John Green, a Pistons fan, threw his beverage cup at Artest, who immediately got up off the scorer’s table. He then did the unthinkable and charged into the stands and into the direction of where he believed the cup came from. The Pacers small forward then confronted Michael Ryan, another fan who Artest assumed was the perpetrator, before tackling him and violently pinning him down in the seats. Pacers teammate SF Stephen Jackson followed Artest into the stands, punching another fan, William Paulson, in the face because Paulson threw a drink onto Artest while he was beating up Ryan.
As Artest and Jackson were fighting spectators, their teammates Eddie Gill, David Harrison, Reggie Miller, Fred Jones, and Jamaal Tinsley as well as Pistons PF Rasheed Wallace, Pistons radio analyst Rick Mahorn, and numerous arena and security personnel to break up the fighting climbed into the stands and get the two out-of-control players back onto the court. Once back on the court, Artest was confronted by two more Pistons fans, Alvin “AJ” Shackleford and Charlie Haddad. Both fans ended up on the flood (Shackleford was leveled by a punch by Artest while Haddad fell over trying to help up Shackleford) as Haddad ended up being two-tapped by Pacers PG Anthony Johnson (kick to the head) and PF Jermaine O’Neal (punch to the jaw). Another Pacers player, C David Harrison, was seen fighting fans while they tried to rush the court.

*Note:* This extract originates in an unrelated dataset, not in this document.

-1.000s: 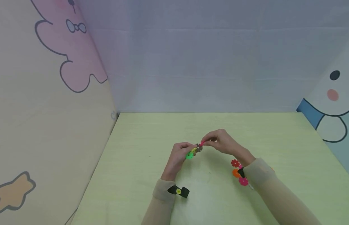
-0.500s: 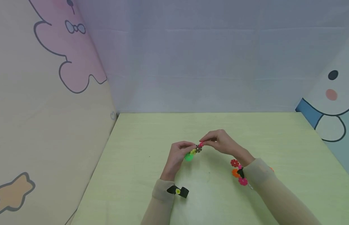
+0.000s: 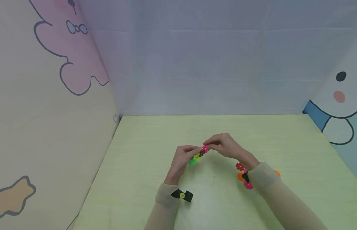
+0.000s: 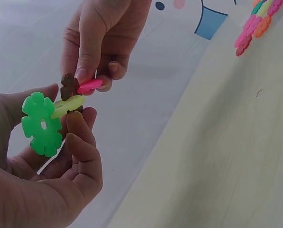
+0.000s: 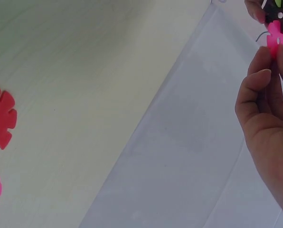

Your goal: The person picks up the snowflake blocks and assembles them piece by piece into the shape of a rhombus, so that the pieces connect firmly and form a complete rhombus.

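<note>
My left hand (image 3: pixel 181 161) holds a short chain of notched plastic snowflake discs above the table. In the left wrist view the green disc (image 4: pixel 33 114) shows its face, with a yellow disc (image 4: pixel 69 105) slotted into it and a brown disc (image 4: pixel 69 86) beyond. Thumb and fingers of my right hand (image 3: pixel 228 147) pinch a bright pink disc (image 5: pixel 275 34) at the brown disc's edge. The right wrist view shows the pink disc overlapping the brown one, close to the left fingertips. Part of the chain is hidden behind the left fingers.
Beside and partly under my right forearm lie more joined discs, among them a red disc (image 3: pixel 240 166), an orange disc (image 3: pixel 240 176) and a pink disc (image 3: pixel 248 185). The pale table (image 3: pixel 144 137) ends at a grey-white curtain (image 3: pixel 195 70) behind; printed panels stand on both sides.
The pink disc has turned from edge-on to show its face in the head view. The brown and yellow discs have tilted with the chain. Both hands have stayed nearly in place.
</note>
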`<state>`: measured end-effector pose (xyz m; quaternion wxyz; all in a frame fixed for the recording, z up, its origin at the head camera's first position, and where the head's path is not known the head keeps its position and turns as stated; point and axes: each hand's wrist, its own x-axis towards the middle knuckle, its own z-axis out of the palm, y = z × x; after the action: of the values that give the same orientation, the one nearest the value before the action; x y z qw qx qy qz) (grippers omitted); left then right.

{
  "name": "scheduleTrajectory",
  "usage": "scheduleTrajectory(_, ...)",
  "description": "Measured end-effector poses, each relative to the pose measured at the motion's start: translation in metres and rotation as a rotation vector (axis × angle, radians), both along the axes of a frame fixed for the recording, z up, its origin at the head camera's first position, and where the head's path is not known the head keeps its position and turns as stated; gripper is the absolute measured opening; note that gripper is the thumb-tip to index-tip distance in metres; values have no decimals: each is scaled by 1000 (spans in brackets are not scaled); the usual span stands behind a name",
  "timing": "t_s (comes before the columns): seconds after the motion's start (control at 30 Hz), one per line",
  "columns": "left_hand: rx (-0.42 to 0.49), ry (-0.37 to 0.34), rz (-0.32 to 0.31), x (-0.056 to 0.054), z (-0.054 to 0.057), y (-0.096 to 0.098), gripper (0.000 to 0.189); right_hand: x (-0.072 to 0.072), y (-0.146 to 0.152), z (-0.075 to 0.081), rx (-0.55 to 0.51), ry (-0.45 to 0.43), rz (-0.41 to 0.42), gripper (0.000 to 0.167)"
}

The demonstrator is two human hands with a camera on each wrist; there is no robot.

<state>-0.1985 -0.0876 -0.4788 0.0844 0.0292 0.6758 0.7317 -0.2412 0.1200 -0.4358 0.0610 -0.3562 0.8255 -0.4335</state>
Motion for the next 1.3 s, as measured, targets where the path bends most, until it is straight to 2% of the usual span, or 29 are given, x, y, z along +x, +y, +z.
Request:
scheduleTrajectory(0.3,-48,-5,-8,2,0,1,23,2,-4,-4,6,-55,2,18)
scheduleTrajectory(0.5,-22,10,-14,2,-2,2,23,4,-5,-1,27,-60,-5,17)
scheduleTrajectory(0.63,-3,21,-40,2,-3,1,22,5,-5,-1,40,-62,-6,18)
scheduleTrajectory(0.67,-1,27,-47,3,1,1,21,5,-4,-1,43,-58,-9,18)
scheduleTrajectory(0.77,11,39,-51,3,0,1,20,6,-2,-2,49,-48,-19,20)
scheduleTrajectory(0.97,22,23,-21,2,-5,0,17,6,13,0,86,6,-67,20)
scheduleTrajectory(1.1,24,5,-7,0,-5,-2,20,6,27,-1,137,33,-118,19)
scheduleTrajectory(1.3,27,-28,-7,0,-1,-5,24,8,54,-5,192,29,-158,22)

The referees ultimately made the decision to call the game off and award the Pacers the victory since they were winning at the time. Fans booed and showered Artest and the Pacers players while they were leaving the court with beer, soda, popcorn, insults, and even a steel chair (it was aimed at O'Neal and barely missed him). Eventually police officers arrived onto the scene to restore order and force the fans to leave. However a few fans had to be taken to the hospital to be treated for injuries.
Everybody from team personnel to reporters to both radio and television analysts could not believe what they had witnessed. On all accounts, it was just utter chaos. Nobody knew how to react or what to say afterwards.

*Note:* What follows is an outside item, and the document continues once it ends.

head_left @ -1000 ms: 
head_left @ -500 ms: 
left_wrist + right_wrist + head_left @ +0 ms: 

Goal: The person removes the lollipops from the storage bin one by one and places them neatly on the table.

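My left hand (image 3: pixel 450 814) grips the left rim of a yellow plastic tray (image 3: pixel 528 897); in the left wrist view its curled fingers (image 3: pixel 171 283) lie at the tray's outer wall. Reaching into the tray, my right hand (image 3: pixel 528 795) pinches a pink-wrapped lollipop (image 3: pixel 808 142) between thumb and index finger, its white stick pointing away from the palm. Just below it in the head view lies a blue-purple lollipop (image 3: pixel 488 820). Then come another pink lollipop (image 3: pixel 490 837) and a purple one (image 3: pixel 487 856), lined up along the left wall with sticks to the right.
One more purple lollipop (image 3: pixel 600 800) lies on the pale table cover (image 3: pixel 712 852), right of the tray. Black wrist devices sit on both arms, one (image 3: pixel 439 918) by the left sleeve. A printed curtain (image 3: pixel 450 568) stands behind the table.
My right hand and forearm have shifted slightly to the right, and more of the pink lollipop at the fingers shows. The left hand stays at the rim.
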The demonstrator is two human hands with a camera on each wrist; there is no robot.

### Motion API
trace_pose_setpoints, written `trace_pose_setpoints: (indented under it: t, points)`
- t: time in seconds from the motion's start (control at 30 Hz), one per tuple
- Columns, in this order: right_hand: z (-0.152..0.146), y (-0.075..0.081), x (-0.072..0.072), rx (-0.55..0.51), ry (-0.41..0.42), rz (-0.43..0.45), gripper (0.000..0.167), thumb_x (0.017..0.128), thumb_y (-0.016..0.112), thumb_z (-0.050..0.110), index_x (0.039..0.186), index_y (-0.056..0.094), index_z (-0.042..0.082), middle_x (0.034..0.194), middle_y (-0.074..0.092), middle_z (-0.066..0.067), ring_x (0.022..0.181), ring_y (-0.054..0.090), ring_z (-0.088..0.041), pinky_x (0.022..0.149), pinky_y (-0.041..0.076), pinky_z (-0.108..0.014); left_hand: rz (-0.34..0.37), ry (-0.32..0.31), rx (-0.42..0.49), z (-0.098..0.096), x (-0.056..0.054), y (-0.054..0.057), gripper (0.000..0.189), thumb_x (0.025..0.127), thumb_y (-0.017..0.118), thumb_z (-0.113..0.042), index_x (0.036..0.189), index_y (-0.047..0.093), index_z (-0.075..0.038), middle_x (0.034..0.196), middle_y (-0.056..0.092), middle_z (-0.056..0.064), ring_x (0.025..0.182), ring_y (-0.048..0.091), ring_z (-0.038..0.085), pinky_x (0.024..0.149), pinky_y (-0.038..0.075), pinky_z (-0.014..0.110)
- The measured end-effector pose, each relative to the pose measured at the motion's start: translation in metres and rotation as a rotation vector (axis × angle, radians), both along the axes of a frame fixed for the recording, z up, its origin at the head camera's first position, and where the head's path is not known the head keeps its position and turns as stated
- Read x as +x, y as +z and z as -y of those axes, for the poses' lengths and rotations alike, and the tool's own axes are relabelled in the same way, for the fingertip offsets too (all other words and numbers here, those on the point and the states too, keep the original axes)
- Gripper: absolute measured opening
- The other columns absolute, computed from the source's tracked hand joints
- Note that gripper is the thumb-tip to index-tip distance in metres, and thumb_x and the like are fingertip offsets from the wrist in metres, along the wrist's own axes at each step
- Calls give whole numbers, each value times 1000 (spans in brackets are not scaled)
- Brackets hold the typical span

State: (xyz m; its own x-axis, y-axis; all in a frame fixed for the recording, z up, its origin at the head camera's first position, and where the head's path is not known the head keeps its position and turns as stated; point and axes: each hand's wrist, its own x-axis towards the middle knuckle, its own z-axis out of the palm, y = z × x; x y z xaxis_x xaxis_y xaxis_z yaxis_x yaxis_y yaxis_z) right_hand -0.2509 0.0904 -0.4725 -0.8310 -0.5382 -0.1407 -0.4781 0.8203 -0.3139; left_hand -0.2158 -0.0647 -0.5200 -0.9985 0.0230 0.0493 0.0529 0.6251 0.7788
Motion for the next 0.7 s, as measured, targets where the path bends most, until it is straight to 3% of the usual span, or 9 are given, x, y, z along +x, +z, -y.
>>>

Almost immediately, NBA Commissioner David Sterns brought the hammer down on everybody who was involved. Sterns levied the biggest suspension for an on-court incident in NBA history to Ron Artest, suspending him for a record 86 games (73 regular season and 13 subsquent playoff games) and fining him a whopping $5 million (approx. $7,191,529.91 in 2021) for his role in the Malace at the Palace, which the media latter dubbed. Other suspensions and fines included the following:
Because of the violent nature of this incident, charges were brought on 5 Pistons fans, including Green who started the whole brawl, as well as Artest, Jackson, O’Neal, Johnson, and Harrison.
For NBA policies, Sterns issued new securities guidelines for all 30 arenas later in the season. This included a new size limit for alcohol purchases (24 US fl oz), a ‘two-drink’ cap for alcoholic purchases by one person, the ban of alcohol beverages after the 3rd quarter, and at least three security guards between the fans and players at all times. Also more security and arena personnel were added to the Palace of Auburn Hills (and subsequently Bankers Life Fieldhouse, the home arena of the Pacers) when the two teams met during the season.
It will be 17 years this upcoming November 19 since the Malace of the Palace occurred. By all accounts, this was the worst player-fan altercation not only the NBA has ever seen but the worst player-fan altercation in all of North American sports. Arena operations, security, NBA policies, and lives were changed on that fateful night. Even those who weren’t at the game watched the replays on news channels and sports media networks, in complete shock at what they saw. It was pure, utter chaos. A maelstrom of violence if you must. There has never been an incident like that since then and hopefully, there won't be one in the future.